**Activity:** With the pictures left out, print exactly the lines below that run from the one containing "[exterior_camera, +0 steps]" through the one containing "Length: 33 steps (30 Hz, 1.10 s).".

**Raw data:**
= Beginning of Section =
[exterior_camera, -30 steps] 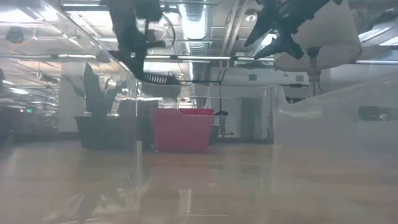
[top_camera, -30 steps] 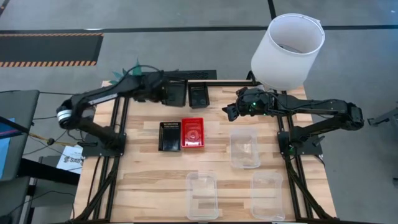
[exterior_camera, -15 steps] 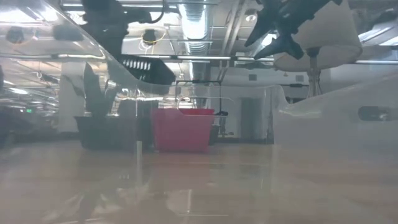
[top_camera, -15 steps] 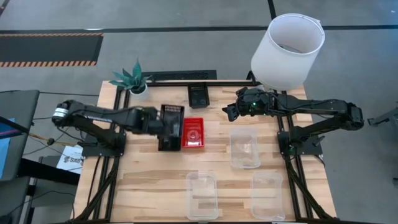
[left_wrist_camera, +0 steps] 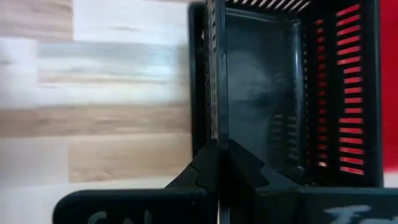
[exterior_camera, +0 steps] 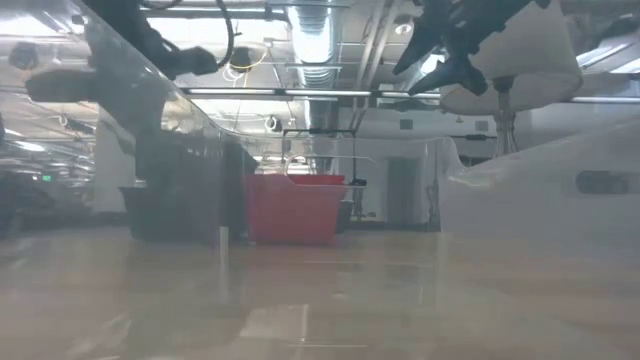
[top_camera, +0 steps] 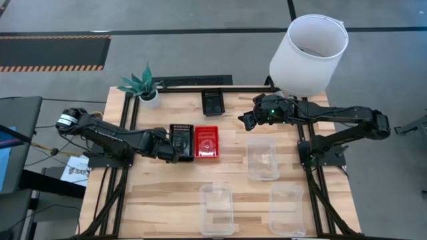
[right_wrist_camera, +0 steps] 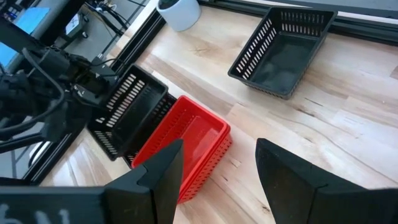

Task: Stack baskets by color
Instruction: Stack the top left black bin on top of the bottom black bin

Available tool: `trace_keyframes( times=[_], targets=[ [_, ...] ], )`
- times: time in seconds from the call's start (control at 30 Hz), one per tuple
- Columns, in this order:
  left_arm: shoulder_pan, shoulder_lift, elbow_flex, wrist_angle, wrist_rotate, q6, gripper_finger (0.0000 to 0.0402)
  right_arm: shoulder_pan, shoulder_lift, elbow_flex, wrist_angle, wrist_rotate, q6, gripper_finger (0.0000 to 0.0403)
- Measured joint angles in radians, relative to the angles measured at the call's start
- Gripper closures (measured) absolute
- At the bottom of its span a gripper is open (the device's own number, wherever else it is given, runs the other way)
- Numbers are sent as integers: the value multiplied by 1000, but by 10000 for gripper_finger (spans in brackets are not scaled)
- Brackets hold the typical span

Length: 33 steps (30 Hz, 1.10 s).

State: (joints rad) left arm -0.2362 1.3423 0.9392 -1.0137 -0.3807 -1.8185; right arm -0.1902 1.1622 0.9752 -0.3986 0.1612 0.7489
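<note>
My left gripper (top_camera: 169,143) is shut on a black basket (top_camera: 181,135), which hangs tilted (right_wrist_camera: 127,102) over a second black basket (top_camera: 181,155) beside the red basket (top_camera: 207,142) at mid-table. Whether the two black baskets touch does not show. A third black basket (top_camera: 213,101) rests on its bottom near the far edge. Three clear baskets (top_camera: 263,158), (top_camera: 217,209), (top_camera: 285,209) rest on the near right part of the table. My right gripper (top_camera: 244,120) hangs open (right_wrist_camera: 219,149) above the table, right of the red basket, with nothing between its fingers. My left gripper pinches the held basket's long side wall (left_wrist_camera: 217,93), the one toward the table's left, at its rim. One finger is inside the basket and one outside. The fingers come steeply from above, slanting in from the left. The basket is tilted above the lower black basket.
A white lampshade (top_camera: 308,47) stands at the far right corner and a small potted plant (top_camera: 141,85) at the far left. Dark frame rails (top_camera: 200,81) run along the far edge and down both sides. Bare wood (top_camera: 153,200) lies at the near left.
My left gripper has carried the black basket from the far edge by the plant toward the near edge and downward. It has turned about on the way. It now stands over the black basket beside the red one. My right gripper has kept still.
</note>
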Motion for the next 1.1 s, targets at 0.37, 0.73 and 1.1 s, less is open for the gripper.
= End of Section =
**Output of the task:**
[exterior_camera, +0 steps] 
[top_camera, +0 steps] 
[right_wrist_camera, +0 steps] 

Task: Stack baskets by color
Instruction: Stack the top left black bin on top of the bottom black bin

Available tool: `trace_keyframes( times=[_], targets=[ [_, ...] ], )`
- times: time in seconds from the call's start (control at 30 Hz), one per tuple
- Columns, in this order:
  left_arm: shoulder_pan, shoulder_lift, elbow_flex, wrist_angle, wrist_rotate, q6, gripper_finger (0.0000 to 0.0402)
  right_arm: shoulder_pan, shoulder_lift, elbow_flex, wrist_angle, wrist_rotate, q6, gripper_finger (0.0000 to 0.0403)
- Measured joint angles in radians, relative to the angles measured at the call's start
- Gripper closures (measured) absolute
- At the bottom of its span a gripper is open (the device's own number, wherever else it is given, runs the other way)
- Numbers are sent as integers: the value multiplied by 1000, but by 10000 for gripper_finger (spans in brackets are not scaled)
- Brackets hold the typical span

Length: 33 steps (30 Hz, 1.10 s).

Nothing remains to be added to the output.